At the very end of the film, there is a nice bit of symbolism: Mr. and Mrs. Armstrong are separated by the large, rectangular window of a quarantine chamber, trying to re-make contact. This represents the relationship between the man on the large, rectangular movie screen and the audience in the theater.
There is another connection to Kubrick’s 2001 here. Like Keir Dullea (astronaut Dave Bowman) in a Space Odyssey, Gosling’s Armstrong has gone from our Flatland world into another dimension, through that rectangular world of the movie screen. At the time of Apollo 11, there was intellectual talk about it being an evolutionary step analogous to when the first amphibians crawled upon land.
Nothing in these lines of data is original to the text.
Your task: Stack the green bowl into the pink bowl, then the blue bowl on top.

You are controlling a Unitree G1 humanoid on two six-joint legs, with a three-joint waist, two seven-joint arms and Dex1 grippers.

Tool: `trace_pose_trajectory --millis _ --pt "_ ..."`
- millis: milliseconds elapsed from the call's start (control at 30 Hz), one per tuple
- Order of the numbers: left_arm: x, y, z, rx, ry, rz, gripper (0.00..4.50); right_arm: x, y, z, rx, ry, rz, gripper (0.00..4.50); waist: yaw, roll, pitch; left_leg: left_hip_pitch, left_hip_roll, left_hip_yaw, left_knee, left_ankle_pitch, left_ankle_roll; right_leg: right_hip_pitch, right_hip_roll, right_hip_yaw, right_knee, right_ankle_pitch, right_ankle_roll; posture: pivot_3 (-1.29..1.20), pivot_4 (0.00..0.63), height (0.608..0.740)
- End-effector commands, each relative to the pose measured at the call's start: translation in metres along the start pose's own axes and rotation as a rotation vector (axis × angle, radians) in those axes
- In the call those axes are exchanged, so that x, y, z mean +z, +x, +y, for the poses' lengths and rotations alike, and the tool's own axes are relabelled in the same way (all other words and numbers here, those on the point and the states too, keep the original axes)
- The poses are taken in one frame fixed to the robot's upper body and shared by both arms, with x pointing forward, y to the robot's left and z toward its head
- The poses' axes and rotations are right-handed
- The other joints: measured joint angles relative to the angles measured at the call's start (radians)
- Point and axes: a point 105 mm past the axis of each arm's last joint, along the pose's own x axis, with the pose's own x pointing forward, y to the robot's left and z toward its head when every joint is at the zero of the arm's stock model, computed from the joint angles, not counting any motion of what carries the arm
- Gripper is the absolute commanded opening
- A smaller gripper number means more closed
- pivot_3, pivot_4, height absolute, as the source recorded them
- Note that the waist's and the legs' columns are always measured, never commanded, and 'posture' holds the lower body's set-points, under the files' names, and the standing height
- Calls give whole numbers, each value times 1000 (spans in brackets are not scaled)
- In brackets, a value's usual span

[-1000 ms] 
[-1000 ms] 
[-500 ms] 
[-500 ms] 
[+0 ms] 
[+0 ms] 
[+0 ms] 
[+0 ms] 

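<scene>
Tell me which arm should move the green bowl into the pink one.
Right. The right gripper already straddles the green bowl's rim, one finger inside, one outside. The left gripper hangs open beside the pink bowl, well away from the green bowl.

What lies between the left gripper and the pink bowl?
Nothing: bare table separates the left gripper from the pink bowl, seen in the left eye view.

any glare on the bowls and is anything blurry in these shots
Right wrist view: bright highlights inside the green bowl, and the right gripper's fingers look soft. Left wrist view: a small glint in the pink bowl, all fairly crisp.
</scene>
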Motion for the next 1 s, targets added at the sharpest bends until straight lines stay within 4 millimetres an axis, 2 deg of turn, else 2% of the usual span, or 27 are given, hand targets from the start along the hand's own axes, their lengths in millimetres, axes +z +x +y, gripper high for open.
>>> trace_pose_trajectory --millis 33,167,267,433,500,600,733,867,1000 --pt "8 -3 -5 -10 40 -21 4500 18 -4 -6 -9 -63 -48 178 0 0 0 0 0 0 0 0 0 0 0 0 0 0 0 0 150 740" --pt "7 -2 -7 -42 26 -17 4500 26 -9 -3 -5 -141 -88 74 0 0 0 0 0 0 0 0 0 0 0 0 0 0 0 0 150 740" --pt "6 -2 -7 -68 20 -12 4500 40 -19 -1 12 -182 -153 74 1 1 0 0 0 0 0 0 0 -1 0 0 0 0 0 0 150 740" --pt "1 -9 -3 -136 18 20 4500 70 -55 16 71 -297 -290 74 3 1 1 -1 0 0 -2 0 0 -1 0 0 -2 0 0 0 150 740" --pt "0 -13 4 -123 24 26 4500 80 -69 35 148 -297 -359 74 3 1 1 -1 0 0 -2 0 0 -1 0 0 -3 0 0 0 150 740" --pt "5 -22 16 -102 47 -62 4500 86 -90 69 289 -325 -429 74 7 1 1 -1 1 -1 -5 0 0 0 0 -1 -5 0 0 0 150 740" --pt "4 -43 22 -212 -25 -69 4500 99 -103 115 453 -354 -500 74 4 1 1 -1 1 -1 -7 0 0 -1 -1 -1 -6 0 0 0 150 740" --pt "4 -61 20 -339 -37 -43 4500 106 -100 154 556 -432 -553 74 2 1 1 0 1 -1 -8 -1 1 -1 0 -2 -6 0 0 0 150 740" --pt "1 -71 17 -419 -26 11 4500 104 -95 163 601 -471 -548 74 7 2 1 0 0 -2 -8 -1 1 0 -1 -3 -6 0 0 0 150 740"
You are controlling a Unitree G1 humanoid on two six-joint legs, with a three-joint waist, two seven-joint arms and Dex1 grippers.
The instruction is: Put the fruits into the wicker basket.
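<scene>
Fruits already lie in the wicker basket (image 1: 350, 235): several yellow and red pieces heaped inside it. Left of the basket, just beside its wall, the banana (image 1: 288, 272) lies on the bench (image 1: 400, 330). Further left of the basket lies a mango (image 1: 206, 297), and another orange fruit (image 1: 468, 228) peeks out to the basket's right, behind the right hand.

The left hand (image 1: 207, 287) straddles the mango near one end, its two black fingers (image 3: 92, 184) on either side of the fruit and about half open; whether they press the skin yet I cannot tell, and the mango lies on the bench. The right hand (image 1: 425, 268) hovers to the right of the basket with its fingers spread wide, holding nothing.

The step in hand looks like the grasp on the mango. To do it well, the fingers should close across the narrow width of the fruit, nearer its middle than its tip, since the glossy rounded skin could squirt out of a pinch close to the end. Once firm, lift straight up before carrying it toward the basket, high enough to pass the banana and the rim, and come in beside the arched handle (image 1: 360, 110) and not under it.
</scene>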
Here Armstrong, like Bowman, has made a “giant leap” in evolution, and we can’t quite be there with him.
Like the moon he visited, Neil Armstrong was distant. He remained so for the rest of his life, while the world tried to make contact with him. Now Hollywood has tried to do the same.
Mrs. Mohawk liked the movie more than I did. Since she likes to watch stuff that women like to watch, I must conclude that Chazelle has succeeded in making a film about a male-oriented subject, with lots of cool stuff, while at the same time selling the story to women and checking most of the boxes required today. It’s still all about Whitey, though.